Khaps

From shaking up the very foundations of the Indian government to stirring up unseemly controversies, from showing incredible courage in the face of extreme adversities to losing a reputation built over years of hard work in just a blink of an eye, from setting the electoral hustings afire with golden speeches to getting into trouble for not speaking at all, there were many 'newsmakers' in 2012 who caught the common man's imagination. Some made it for stellar reasons, others for all there is wrong with the society. Here are 12 'newsmakers' that deserve a mention.

Once touted as a progressive state, Haryana today is being pushed to the brink of idiocy by khap panchayats. If you did not hear about the khaps then thank your stars as their argument for and against an issue can turn you into a nutcase.

Haryana has surpassed Delhi to become the rape capital of the country with two women being sexually exploited in the state every day. When headlines shout rape, khaps are always eager to find a solution. So what was the Khaps latest excuse of a remedy to curb the rising cases of rapes? Ban fast food joints!
Er…, fastfood joints? Yes, you read it right. They want a ban on chowmein as a khap panchayat leader feels that eating chowmein leads to hormonal imbalance that leads to the urge to rape.

Another precious answer to the problem lent by a wise khap leader was to force girls into early marriages as he believes that married women do not get raped. Just around the time this leader uttered this gem, a five-month pregnant woman was raped by two men in Kaithal. In Hisar, many of the rape accused arrested are married men. But such leaders are do not let logic interfere with their line of thought.

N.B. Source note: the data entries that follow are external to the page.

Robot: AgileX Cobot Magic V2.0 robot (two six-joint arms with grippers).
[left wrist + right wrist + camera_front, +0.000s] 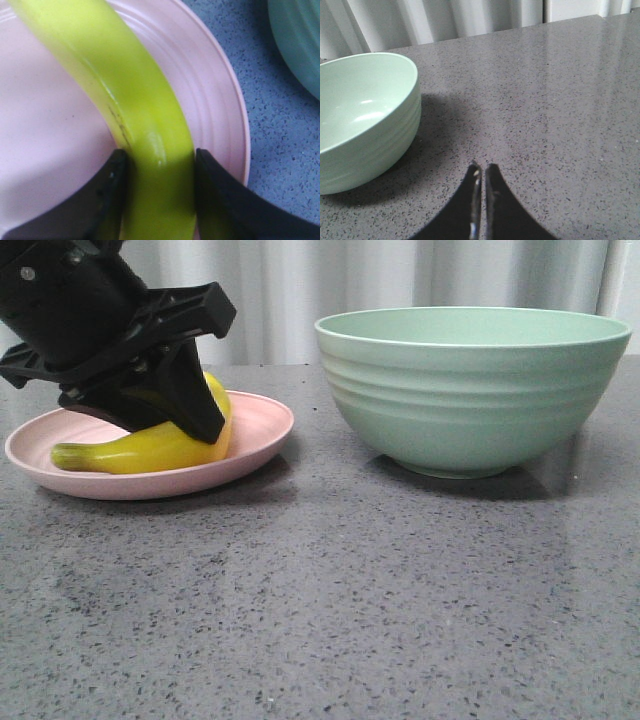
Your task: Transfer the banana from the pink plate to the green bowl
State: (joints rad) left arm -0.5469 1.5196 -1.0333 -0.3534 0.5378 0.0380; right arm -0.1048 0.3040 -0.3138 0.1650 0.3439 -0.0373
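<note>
The yellow banana (140, 450) lies on the pink plate (255, 440) at the left of the table. My left gripper (195, 425) is down over the plate and shut on the banana. In the left wrist view its two black fingers press both sides of the banana (150, 150), with the pink plate (210, 100) underneath. The green bowl (470, 390) stands to the right, and its inside looks empty in the right wrist view (365, 115). My right gripper (482, 170) is shut and empty, low over the table beside the bowl.
The grey speckled tabletop (320, 600) stretches in front of the plate and the bowl. White curtains (300, 290) hang behind the table. An edge of the bowl (300, 40) shows in the left wrist view.
</note>
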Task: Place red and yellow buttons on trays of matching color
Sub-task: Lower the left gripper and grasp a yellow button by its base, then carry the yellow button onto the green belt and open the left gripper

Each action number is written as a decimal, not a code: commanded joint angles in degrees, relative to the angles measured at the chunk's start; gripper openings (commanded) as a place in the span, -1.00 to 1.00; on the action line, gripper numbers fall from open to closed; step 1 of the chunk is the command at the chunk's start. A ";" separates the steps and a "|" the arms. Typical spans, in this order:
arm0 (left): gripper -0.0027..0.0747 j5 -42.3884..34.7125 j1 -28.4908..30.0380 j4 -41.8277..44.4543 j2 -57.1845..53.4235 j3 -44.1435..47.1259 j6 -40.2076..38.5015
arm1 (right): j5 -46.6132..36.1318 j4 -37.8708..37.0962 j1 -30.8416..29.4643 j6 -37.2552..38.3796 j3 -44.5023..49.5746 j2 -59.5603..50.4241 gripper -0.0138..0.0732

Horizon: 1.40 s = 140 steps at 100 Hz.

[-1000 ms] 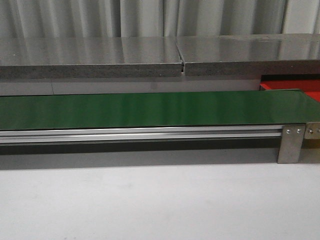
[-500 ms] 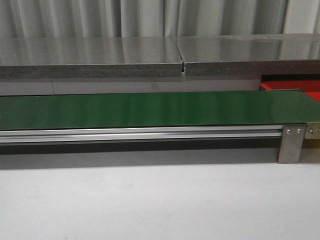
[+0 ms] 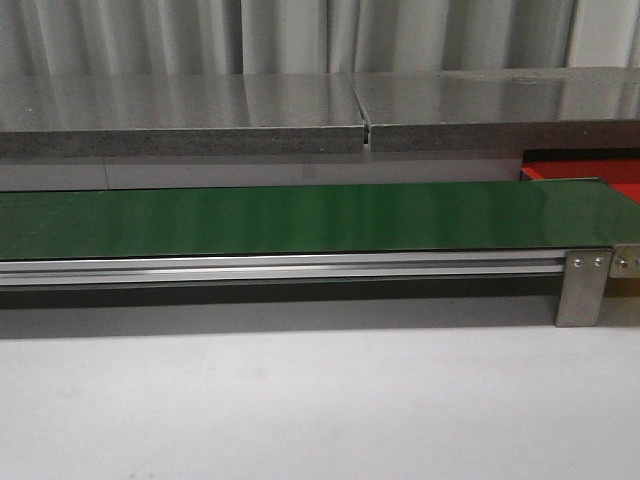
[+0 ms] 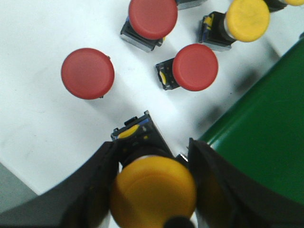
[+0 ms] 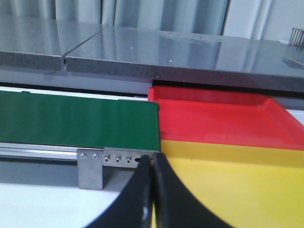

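At the left, the left wrist view shows the left gripper (image 4: 153, 190) with its two black fingers (image 4: 97, 185) clamped on either side of a yellow domed push-button with a dark grey square base (image 4: 153, 190); the button sits on a white surface (image 4: 38, 118), and whether it is lifted off it I cannot tell; beyond it on the same white surface lie three red domed push-buttons, one apart from the others with its cap facing the camera (image 4: 88, 73), one farther off on a grey base (image 4: 153, 18), one tipped on its side showing a yellow-marked base (image 4: 194, 67); a second yellow domed push-button (image 4: 247, 20) lies near that last one; the edge of a long dark green belt (image 4: 266, 137) runs just beside the held button.

In the front view the long dark green belt (image 3: 300, 220) crosses the frame on a silver aluminium rail (image 3: 280, 268), with a grey speckled stone ledge (image 3: 180, 125) behind it and a corner of a flat bright red tray (image 3: 585, 170) at the belt's right end; no arm shows here.

At the right, the right wrist view shows the right gripper (image 5: 152, 190), its black fingers (image 5: 137, 199) pressed together with nothing between them; past them the flat bright red tray (image 5: 218, 118) lies touching a flat yellow tray (image 5: 228, 180), both just beside the end of the green belt (image 5: 71, 124).
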 commanded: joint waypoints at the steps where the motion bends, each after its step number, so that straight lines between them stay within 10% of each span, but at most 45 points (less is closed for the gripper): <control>1: -0.31 -0.41 -0.93 -0.96 -4.22 -1.56 0.65 | -4.23 -0.15 0.09 -0.05 -0.55 -0.88 -0.84; 85: -0.30 2.91 -16.38 -1.06 5.24 -10.75 3.66 | -4.23 -0.15 0.09 -0.05 -0.55 -0.88 -0.84; 116: 0.52 1.45 -16.38 -2.25 6.04 -11.26 3.66 | -4.23 -0.15 0.09 -0.05 -0.55 -0.88 -0.84; 140: 0.53 -2.15 -16.38 -2.54 4.09 -11.26 2.80 | -4.23 -0.15 0.09 -0.05 -0.55 -0.88 -0.84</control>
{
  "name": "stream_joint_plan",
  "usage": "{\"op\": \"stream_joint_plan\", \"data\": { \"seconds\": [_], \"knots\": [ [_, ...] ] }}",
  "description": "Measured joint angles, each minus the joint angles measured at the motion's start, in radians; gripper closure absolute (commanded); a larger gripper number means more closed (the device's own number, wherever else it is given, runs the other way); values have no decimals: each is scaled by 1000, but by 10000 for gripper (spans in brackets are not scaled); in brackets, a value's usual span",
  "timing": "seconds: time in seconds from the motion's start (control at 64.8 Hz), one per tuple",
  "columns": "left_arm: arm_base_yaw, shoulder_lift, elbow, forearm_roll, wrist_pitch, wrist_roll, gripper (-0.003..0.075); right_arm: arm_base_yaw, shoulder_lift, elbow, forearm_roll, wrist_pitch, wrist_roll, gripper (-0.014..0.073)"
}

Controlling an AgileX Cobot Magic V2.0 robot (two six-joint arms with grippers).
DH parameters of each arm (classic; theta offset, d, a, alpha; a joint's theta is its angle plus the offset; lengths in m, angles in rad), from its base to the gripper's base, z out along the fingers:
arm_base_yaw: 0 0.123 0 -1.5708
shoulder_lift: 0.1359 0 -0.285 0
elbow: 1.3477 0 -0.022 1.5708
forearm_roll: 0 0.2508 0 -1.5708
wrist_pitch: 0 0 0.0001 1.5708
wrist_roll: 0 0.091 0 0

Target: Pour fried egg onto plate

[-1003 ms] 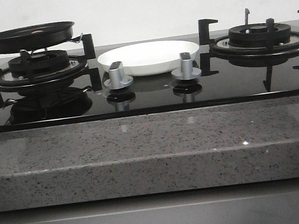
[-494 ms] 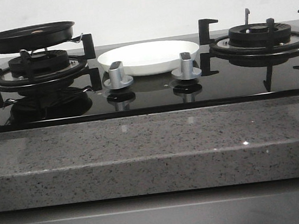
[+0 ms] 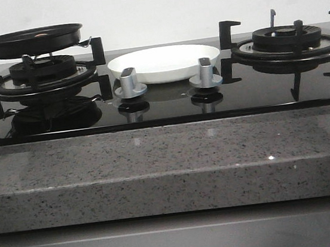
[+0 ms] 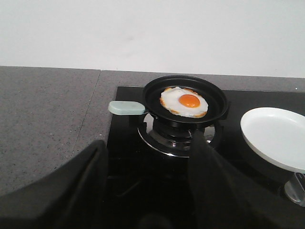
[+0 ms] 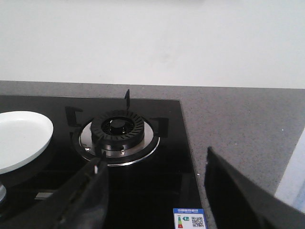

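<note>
We see the fried egg [image 4: 184, 101] in the pan [image 4: 186, 101] on the left burner [image 3: 42, 71], the plate [image 3: 164, 63] between both burners, behind two knobs [image 3: 129, 83].

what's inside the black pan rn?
The fried egg, yolk up, lies flat in the black pan on the left burner. From the front view the pan's rim hides nearly all of it. The plate holds nothing.

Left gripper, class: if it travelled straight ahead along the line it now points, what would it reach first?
Probably the black frying pan holding the fried egg, on the burner ahead of the open left gripper. Depth is unclear; the burner grate might come first.
</note>
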Motion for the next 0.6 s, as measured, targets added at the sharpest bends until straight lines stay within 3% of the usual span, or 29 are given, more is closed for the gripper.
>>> {"op": "stream_joint_plan", "data": {
  "seconds": [0.139,0.324,0.602],
  "knots": [
    [0,0,0,0,-2,0,388,0,35,-23,26,17,0,125],
    [0,0,0,0,-2,0,419,34,191,-149,99,171,-33,130],
    [0,0,0,0,-2,0,462,212,504,-339,238,290,-203,130]
  ]
}}
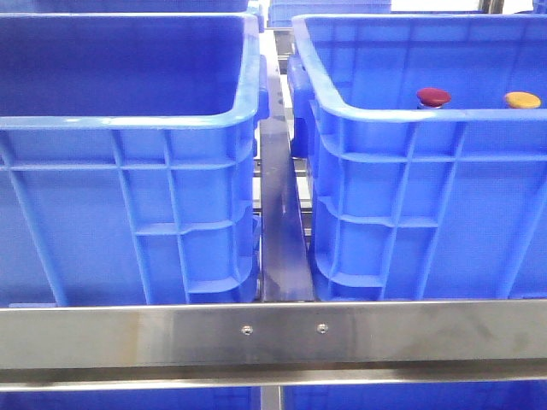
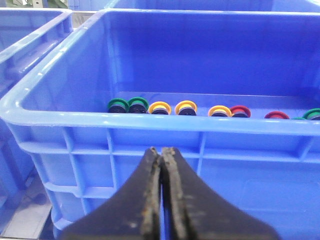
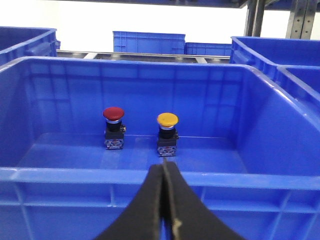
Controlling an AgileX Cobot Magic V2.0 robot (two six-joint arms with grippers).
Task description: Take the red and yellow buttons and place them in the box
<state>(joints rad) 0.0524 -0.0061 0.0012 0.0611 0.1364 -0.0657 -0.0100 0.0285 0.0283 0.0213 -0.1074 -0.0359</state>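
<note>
A red button and a yellow button stand upright inside the right blue box, near its far wall. In the right wrist view the red button and the yellow button sit side by side on black bases, beyond the box's near rim. My right gripper is shut and empty, just outside that rim, in line with the yellow button. My left gripper is shut and empty in front of another blue crate. Neither gripper shows in the front view.
The crate in the left wrist view holds several green, yellow and red buttons lying in a row. A second blue crate stands on the left. A steel rail runs across the front, and a steel strip lies between the crates.
</note>
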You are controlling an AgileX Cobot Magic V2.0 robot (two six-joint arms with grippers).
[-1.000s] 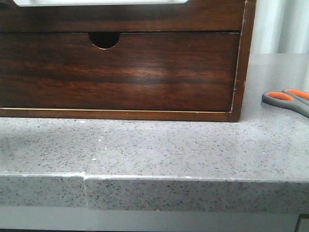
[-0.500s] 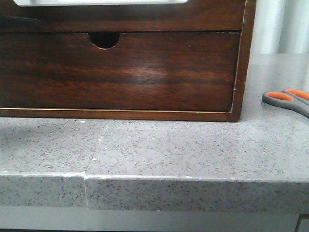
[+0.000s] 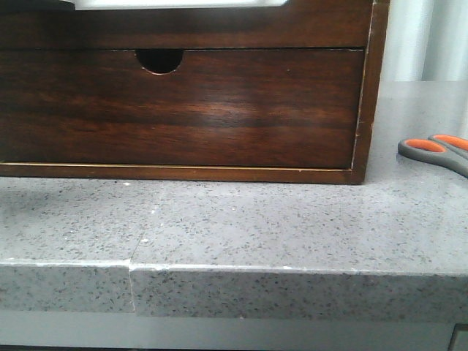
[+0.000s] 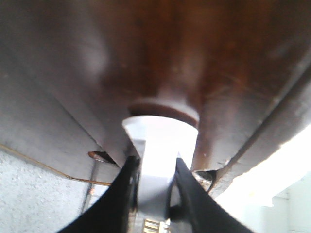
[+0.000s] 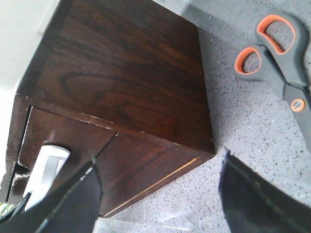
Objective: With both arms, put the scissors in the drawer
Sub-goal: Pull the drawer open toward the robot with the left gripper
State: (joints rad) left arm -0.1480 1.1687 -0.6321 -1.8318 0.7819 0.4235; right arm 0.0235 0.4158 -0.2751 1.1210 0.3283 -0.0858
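Note:
The scissors (image 3: 435, 150) lie flat on the grey counter, to the right of the wooden cabinet; they also show in the right wrist view (image 5: 277, 58) with grey handles and orange-lined loops. The drawer (image 3: 219, 25) is the upper dark-brown front, with its white strip (image 3: 179, 3) at the top edge of the front view. My left gripper (image 4: 154, 162) is shut on that white strip (image 4: 160, 138), one black finger on each side. My right gripper (image 5: 160, 194) is open and empty, hovering by the cabinet's front right corner, well apart from the scissors.
The lower drawer front (image 3: 219, 110) has a half-round finger notch (image 3: 159, 60). The cabinet (image 5: 126, 77) stands on a speckled grey counter (image 3: 256, 219) whose front edge (image 3: 292, 270) runs across the front view. A pale curtain (image 3: 428, 36) hangs behind at the right.
A dark shape now covers the left end of the white strip in the front view. The cabinet has shifted very slightly to the right. The scissors have not moved.

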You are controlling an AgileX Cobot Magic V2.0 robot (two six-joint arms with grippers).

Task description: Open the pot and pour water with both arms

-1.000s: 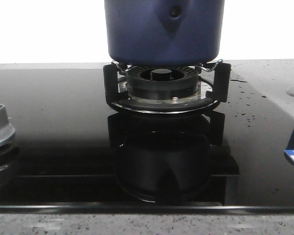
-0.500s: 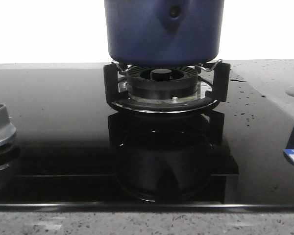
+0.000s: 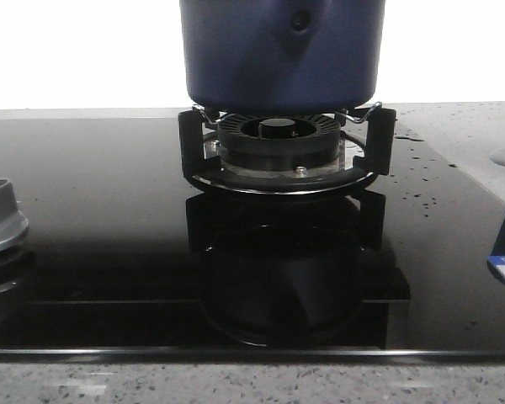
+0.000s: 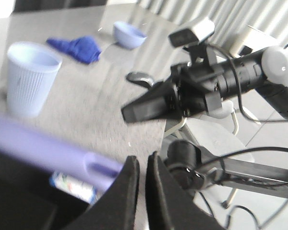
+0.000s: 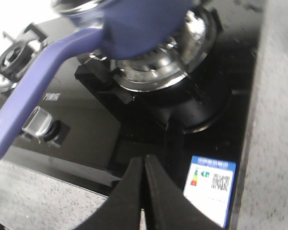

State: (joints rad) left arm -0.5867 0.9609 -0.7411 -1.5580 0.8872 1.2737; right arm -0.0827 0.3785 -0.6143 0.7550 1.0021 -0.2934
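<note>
Front view: large dark navy-blue round pot with matte straight sides sits on the black ringed burner, resting on the black pan supports, centred over the flame ring so it stays stable. Glossy black glass cooktop reflects burner and pot. Silver control knob at the left edge. Water droplets scattered on the glass to the right of the burner. Pot top is cut off by the frame, so lid cannot be seen here. No arm visible in this view.

Left wrist view: left gripper has its fingers pressed nearly together, gripping nothing; it hangs just beside the pot's blurred long purple-blue handle, likely lining up for a grasp. Beyond it a pale ribbed plastic cup, crumpled blue cloth, pale blue bowl and the other black arm on grey counter.

Right wrist view: right gripper likewise closed down and empty, hovering over the cooktop edge near a white energy-label sticker. Pot and handle lie above the burner, apart from the fingers.
</note>
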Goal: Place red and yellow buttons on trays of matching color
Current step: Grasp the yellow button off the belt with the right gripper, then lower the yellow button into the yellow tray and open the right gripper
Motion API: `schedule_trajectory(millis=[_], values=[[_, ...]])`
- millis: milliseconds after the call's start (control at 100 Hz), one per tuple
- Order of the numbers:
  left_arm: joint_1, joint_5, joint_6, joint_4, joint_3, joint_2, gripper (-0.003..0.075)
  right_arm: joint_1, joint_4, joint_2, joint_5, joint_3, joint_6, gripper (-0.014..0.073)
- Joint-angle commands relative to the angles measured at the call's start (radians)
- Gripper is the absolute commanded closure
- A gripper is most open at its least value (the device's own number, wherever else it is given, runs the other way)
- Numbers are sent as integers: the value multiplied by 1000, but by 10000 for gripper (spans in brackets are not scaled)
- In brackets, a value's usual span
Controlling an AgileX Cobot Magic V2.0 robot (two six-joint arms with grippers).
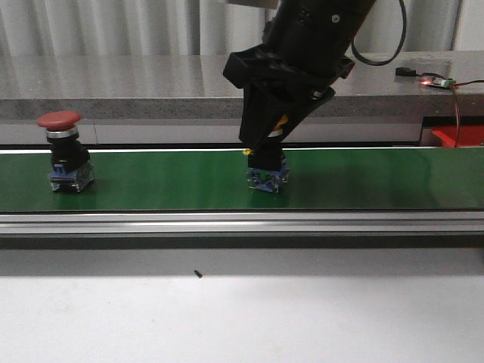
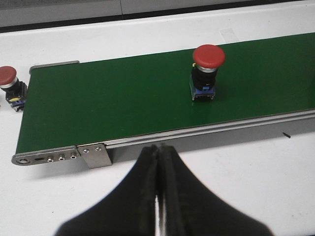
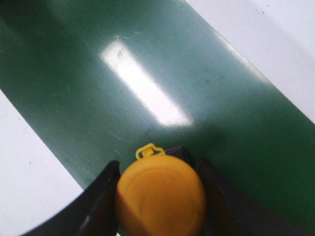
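Note:
A yellow button point(image 3: 160, 196) with a black and blue base point(image 1: 267, 178) stands on the green belt point(image 1: 166, 178). My right gripper point(image 1: 266, 155) reaches down over it, and its black fingers point(image 3: 104, 189) press the cap from both sides. A red button point(image 1: 62, 121) stands upright on the belt at the left, also visible in the left wrist view point(image 2: 208, 55). My left gripper point(image 2: 160, 147) is shut and empty, above the white table in front of the belt. The trays are out of view, unless a red corner point(image 1: 458, 136) at the far right is one.
A second red button point(image 2: 7, 77) sits on the white table just past the belt's end. An aluminium rail point(image 1: 242, 221) runs along the belt's front edge. A grey counter point(image 1: 113, 83) with a cable and small device point(image 1: 435, 81) lies behind.

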Motion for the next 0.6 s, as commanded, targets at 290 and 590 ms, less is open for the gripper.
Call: schedule_trajectory(millis=[290,590], values=[[-7,-61,-10,-11,-26,3,739,-240,18,-264,54,-30,24,482],[-7,-61,-10,-11,-26,3,739,-570,18,-304,127,-26,39,482]])
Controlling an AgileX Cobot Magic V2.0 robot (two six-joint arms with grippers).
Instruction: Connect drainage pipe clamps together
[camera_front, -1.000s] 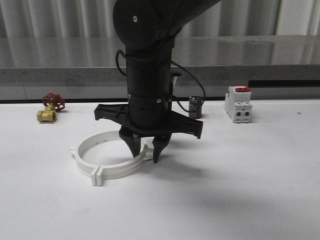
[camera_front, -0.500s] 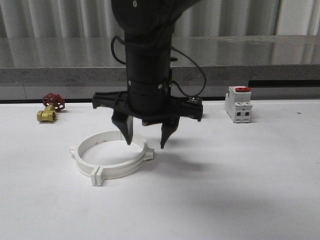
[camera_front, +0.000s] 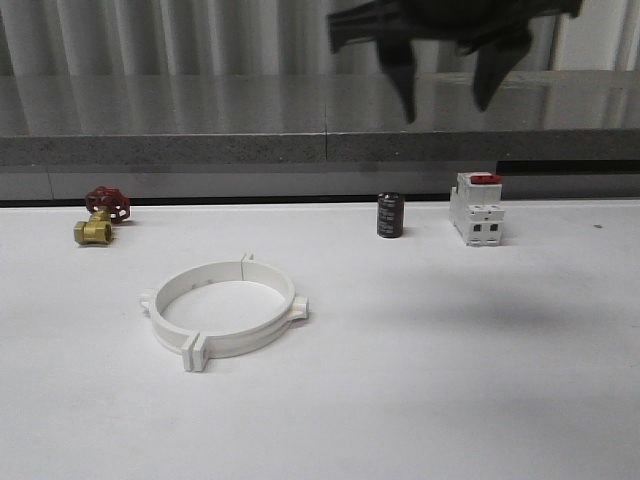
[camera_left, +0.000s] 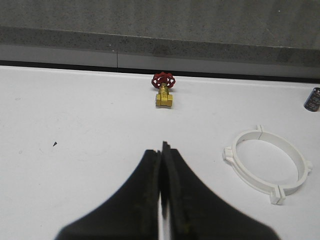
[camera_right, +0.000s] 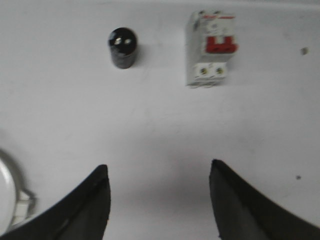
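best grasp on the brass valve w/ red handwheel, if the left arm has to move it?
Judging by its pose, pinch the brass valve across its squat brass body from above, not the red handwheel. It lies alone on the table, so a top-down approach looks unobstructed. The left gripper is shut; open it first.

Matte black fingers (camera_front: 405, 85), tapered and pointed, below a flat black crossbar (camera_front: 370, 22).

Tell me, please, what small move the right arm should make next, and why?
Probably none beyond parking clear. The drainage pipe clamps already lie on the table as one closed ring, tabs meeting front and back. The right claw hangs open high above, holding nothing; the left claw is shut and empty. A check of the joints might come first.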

The Human Rights Watch has said that early marriage puts girls at risk of early childbirth, thus becoming the leading cause of death for girls in the age group 15-19 in developing countries.

Khaps with their antediluvian outlook have time and again justified the acts of rapists, making it sound as if the victims were themselves responsible for the fate that befell them.

From their diktats on honour killing to solutions to stop the rising cases of rapes or marriage of youths in the same gotra, khaps stink of ignorance and stubbornness.

What is baffling is that some big Jat leaders support these khaps, even as these informal, rural courts pass strange diktats and pronounce what women should wear, whether they can go to markets unescorted, or that they should not use mobile phones.

Are we regressing towards the medieval age? But while we look for some reasonable answers, strangely the political class seems to be supporting these khaps - sometimes with their disinclination to criticise them and mostly for the votes they want to garner.